Make an exact copy of the records, with the images left out.

== Given data ==

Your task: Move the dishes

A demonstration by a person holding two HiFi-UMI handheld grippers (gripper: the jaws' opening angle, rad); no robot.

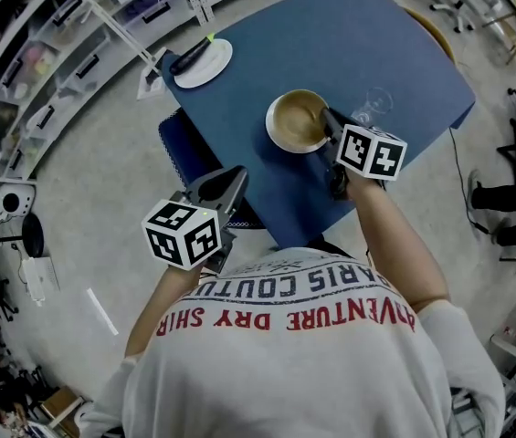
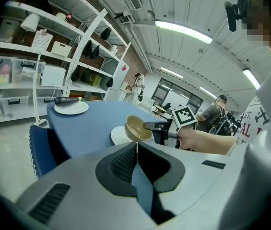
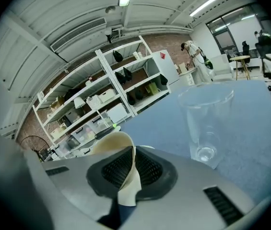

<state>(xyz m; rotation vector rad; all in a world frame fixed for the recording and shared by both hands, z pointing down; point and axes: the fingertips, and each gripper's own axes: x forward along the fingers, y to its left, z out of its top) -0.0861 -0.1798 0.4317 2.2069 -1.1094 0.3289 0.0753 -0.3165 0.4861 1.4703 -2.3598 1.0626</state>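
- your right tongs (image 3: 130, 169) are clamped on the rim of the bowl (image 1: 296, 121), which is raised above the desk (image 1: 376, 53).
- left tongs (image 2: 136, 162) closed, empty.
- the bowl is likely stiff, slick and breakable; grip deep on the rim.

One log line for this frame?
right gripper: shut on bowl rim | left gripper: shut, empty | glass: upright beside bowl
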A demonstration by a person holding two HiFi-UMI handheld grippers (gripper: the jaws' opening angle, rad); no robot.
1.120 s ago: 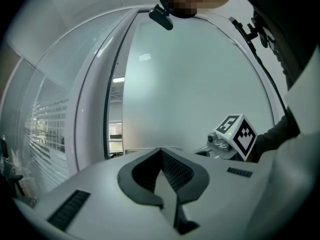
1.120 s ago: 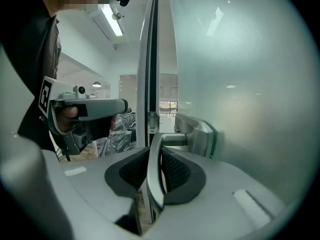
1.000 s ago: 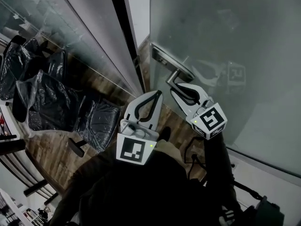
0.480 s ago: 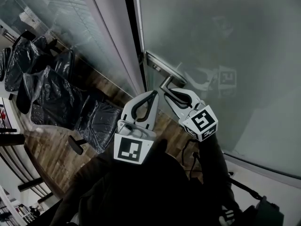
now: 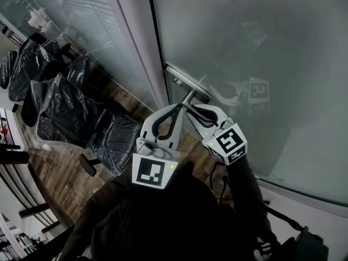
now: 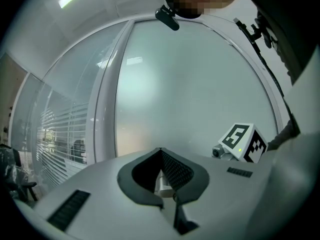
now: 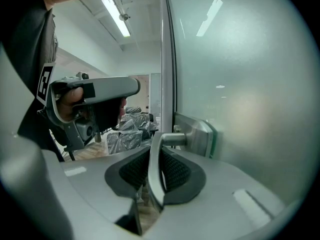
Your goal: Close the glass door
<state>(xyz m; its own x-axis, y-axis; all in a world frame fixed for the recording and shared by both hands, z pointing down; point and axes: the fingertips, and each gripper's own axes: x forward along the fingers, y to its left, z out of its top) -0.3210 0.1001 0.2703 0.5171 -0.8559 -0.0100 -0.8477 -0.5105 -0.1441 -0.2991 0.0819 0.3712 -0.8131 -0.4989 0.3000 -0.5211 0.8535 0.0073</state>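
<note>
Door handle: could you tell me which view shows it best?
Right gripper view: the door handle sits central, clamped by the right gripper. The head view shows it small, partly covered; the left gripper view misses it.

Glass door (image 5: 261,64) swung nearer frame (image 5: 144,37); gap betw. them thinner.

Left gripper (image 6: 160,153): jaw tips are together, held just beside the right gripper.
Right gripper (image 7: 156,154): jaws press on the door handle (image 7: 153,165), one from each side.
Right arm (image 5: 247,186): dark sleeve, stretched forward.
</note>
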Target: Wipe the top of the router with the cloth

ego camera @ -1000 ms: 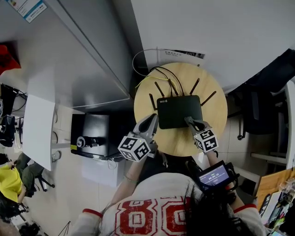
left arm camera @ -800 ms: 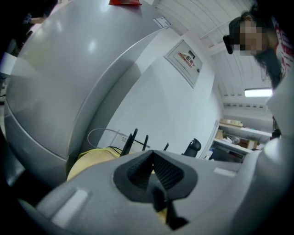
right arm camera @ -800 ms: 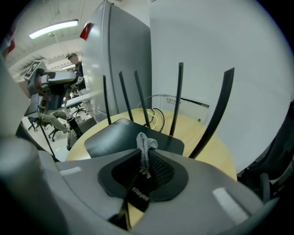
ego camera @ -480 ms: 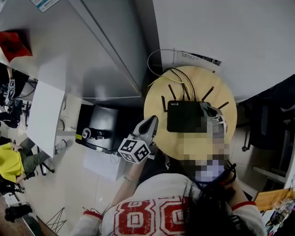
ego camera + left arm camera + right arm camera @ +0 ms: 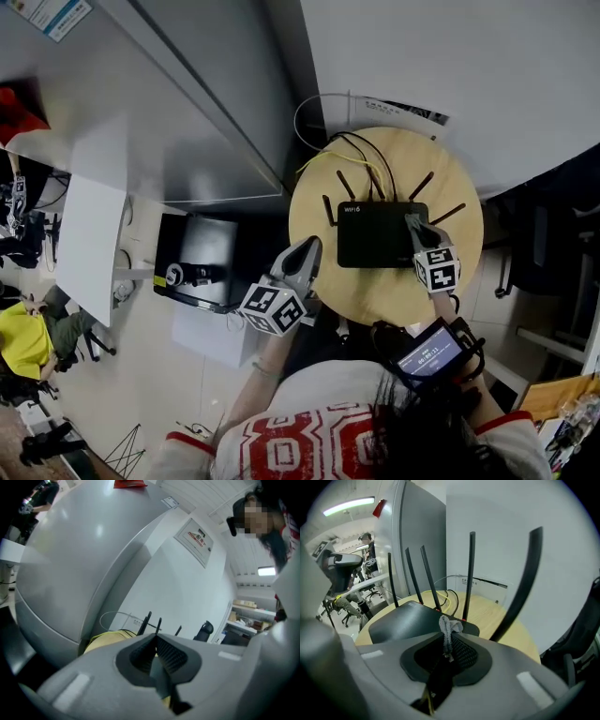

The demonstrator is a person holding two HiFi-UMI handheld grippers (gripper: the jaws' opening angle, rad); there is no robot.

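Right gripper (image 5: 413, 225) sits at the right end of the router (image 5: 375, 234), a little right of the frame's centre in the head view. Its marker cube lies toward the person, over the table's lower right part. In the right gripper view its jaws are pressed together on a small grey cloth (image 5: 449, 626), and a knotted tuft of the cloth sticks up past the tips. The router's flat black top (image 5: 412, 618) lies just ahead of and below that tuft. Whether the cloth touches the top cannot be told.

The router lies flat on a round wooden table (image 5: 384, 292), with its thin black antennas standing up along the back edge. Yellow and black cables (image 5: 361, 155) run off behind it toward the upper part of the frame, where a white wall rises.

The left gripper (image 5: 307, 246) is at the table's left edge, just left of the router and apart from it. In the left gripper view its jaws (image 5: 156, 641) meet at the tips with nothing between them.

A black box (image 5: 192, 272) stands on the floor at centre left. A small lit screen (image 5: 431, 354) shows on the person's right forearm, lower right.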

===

**Answer area**:
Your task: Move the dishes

A demonstration by a person holding two HiFi-UMI handheld grippers (gripper: the jaws' opening angle, rad); no robot.


<state>(xyz m; rotation vector rad; all in a world frame fixed for the recording and shared by both hands, z pointing down; point and axes: the fingertips, and each gripper's own axes: x forward along the fingers, y to its left, z out of its top) -0.0861 -0.1798 0.4317 2.2069 -1.1094 0.3289 0.0753 -0.3165 0.4861 1.4703 -2.3598 1.0626</state>
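- your right tongs (image 3: 130, 169) are clamped on the rim of the bowl (image 1: 296, 121), which is raised above the desk (image 1: 376, 53).
- left tongs (image 2: 136, 162) closed, empty.
- the bowl is likely stiff, slick and breakable; grip deep on the rim.

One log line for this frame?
right gripper: shut on bowl rim | left gripper: shut, empty | glass: upright beside bowl
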A demonstration by a person holding two HiFi-UMI handheld grippers (gripper: the jaws' opening angle, rad); no robot.
1.120 s ago: 
1.120 s ago: 
1.000 s ago: 
0.480 s ago: 
now: 
now: 
now: 
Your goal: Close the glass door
<state>(xyz m; its own x-axis, y-axis; all in a world frame fixed for the recording and shared by both hands, z pointing down; point and axes: the fingertips, and each gripper's own axes: x forward along the fingers, y to its left, z out of its top) -0.3210 0.1001 0.2703 0.5171 -0.8559 -0.0100 -0.8477 -0.5105 -0.1441 -0.2991 0.0819 0.3712 -0.8131 -0.4989 0.3000 -0.5211 0.8535 0.0073</state>
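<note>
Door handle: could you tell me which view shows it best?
Right gripper view: the door handle sits central, clamped by the right gripper. The head view shows it small, partly covered; the left gripper view misses it.

Glass door (image 5: 261,64) swung nearer frame (image 5: 144,37); gap betw. them thinner.

Left gripper (image 6: 160,153): jaw tips are together, held just beside the right gripper.
Right gripper (image 7: 156,154): jaws press on the door handle (image 7: 153,165), one from each side.
Right arm (image 5: 247,186): dark sleeve, stretched forward.
</note>
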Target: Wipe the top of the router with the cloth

ego camera @ -1000 ms: 
left arm camera @ -800 ms: 
right arm camera @ -800 ms: 
ego camera @ -480 ms: 
ego camera + left arm camera + right arm camera @ +0 ms: 

The demonstrator is a person holding two HiFi-UMI handheld grippers (gripper: the jaws' opening angle, rad); there is no robot.

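Right gripper (image 5: 413, 225) sits at the right end of the router (image 5: 375, 234), a little right of the frame's centre in the head view. Its marker cube lies toward the person, over the table's lower right part. In the right gripper view its jaws are pressed together on a small grey cloth (image 5: 449, 626), and a knotted tuft of the cloth sticks up past the tips. The router's flat black top (image 5: 412, 618) lies just ahead of and below that tuft. Whether the cloth touches the top cannot be told.

The router lies flat on a round wooden table (image 5: 384, 292), with its thin black antennas standing up along the back edge. Yellow and black cables (image 5: 361, 155) run off behind it toward the upper part of the frame, where a white wall rises.

The left gripper (image 5: 307, 246) is at the table's left edge, just left of the router and apart from it. In the left gripper view its jaws (image 5: 156, 641) meet at the tips with nothing between them.

A black box (image 5: 192, 272) stands on the floor at centre left. A small lit screen (image 5: 431, 354) shows on the person's right forearm, lower right.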

The output contains nothing further.